BEGIN

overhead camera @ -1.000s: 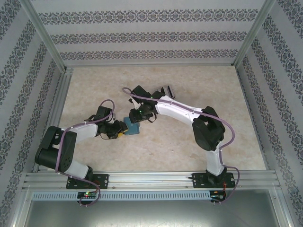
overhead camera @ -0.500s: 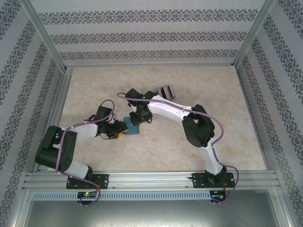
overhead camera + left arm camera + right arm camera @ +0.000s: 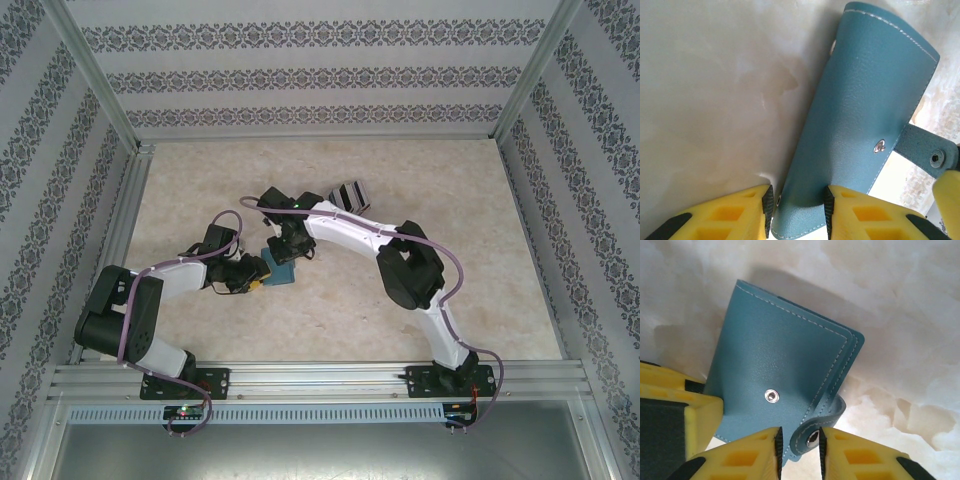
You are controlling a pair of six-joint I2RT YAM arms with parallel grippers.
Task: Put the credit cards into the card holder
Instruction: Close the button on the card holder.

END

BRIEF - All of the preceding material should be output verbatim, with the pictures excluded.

FINISHED TASK -
overhead camera @ -1.000s: 
overhead camera @ -0.500s: 
overhead camera + left arm camera + right arm camera @ +0.000s: 
You are controlling a pair of six-joint I2RT YAM arms with parallel grippers.
Task: Put the credit cards into the card holder
Instruction: Close the button on the card holder.

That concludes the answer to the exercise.